§ **Your task**
What is needed is the number of lines in the data below that include "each", stated by itself.

§ **Supplied information**
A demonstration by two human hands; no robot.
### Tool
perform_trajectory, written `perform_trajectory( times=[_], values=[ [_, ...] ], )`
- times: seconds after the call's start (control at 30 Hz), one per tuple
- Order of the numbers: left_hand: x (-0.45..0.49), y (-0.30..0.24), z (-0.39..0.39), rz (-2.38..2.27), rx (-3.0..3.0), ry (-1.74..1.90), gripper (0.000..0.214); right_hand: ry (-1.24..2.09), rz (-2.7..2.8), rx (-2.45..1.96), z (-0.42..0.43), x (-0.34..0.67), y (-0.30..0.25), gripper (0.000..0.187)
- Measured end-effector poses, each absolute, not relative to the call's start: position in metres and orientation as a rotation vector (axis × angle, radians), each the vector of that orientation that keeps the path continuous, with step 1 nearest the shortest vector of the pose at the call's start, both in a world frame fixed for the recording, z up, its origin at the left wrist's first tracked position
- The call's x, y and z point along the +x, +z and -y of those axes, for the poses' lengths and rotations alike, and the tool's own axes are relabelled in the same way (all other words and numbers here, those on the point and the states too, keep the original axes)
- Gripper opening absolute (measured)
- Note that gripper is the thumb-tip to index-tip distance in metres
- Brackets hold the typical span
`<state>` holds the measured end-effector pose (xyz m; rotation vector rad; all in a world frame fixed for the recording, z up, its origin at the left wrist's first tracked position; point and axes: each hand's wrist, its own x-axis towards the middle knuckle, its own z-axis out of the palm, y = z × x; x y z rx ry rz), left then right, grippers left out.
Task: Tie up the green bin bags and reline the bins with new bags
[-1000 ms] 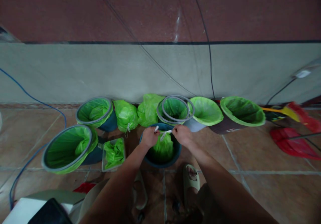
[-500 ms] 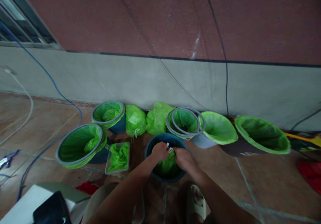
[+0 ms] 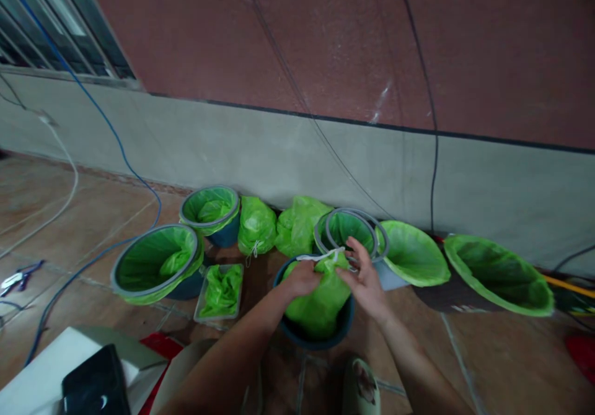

§ **Exercise response**
2